▸ **Exercise goal**
Your answer should be the lines of the data below that contain "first".
** Material provided follows **
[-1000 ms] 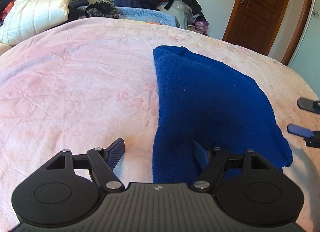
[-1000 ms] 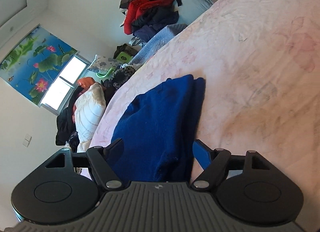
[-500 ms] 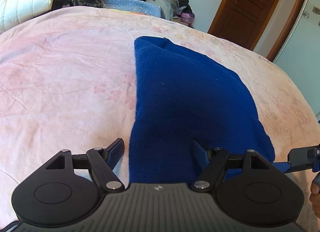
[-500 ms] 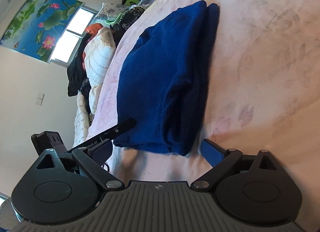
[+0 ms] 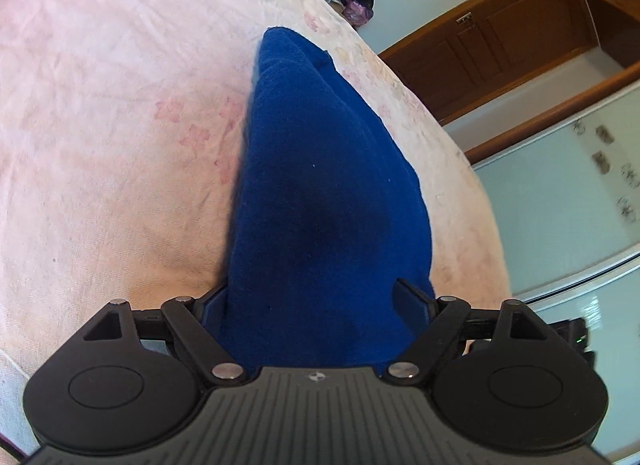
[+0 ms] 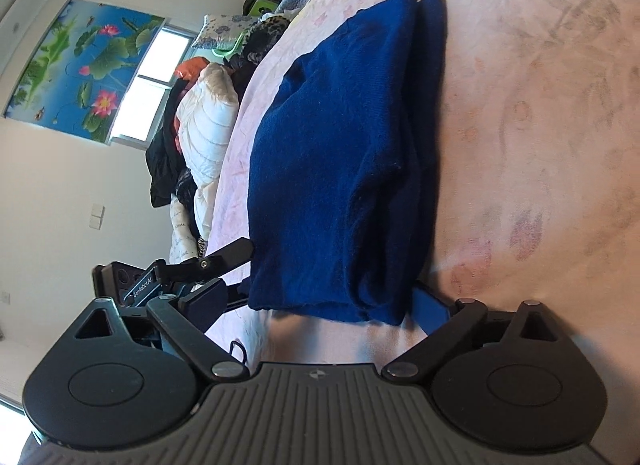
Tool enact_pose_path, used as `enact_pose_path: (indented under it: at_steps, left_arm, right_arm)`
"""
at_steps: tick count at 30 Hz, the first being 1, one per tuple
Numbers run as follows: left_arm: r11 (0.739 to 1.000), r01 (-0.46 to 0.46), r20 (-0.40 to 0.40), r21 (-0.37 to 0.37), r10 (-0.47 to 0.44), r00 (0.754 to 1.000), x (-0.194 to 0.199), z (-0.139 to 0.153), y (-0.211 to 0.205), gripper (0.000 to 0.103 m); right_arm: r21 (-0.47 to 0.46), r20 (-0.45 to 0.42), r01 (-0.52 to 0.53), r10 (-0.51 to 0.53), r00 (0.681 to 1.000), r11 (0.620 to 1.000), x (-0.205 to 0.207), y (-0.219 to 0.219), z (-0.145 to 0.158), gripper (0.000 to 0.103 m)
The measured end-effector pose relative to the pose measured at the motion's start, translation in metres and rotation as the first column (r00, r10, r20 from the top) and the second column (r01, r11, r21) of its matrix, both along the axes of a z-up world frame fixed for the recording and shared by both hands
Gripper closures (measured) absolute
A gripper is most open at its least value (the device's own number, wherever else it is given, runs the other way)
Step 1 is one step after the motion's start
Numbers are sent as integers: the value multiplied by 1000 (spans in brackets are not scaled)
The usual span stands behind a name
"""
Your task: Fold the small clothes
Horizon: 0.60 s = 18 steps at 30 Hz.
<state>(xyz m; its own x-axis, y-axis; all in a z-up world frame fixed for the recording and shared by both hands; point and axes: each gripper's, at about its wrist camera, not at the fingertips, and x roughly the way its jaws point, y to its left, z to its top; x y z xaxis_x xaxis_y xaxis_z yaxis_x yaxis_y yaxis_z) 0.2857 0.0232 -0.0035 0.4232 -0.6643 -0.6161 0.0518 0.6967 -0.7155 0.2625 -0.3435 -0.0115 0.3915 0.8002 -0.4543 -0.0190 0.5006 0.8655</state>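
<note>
A dark blue knit garment, folded into a long strip, lies on the pink floral bed sheet. My left gripper is open, with the garment's near end lying between its two fingers. In the right wrist view the same garment shows its layered near edge. My right gripper is open at that near edge, one finger under the right corner. The left gripper also shows there, open at the left corner.
A brown wooden door and a glass panel stand to the right of the bed. A pile of clothes and a white puffy jacket lie at the bed's far side, under a window with a lotus picture.
Both grippers have moved in to the garment's near end and rolled sideways. The left fingers now straddle the cloth; the right gripper has come closer to the near edge.
</note>
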Motion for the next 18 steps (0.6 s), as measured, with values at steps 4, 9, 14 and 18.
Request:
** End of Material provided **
▸ **Output of the task**
at_steps: tick count at 30 Hz, the first being 1, one per tuple
The measured end-effector pose relative to the pose measured at the motion's start, translation in metres and rotation as the first column (r00, r10, r20 from the top) and the second column (r01, r11, r21) of its matrix, both along the axes of a z-up world frame fixed for the recording and shared by both hands

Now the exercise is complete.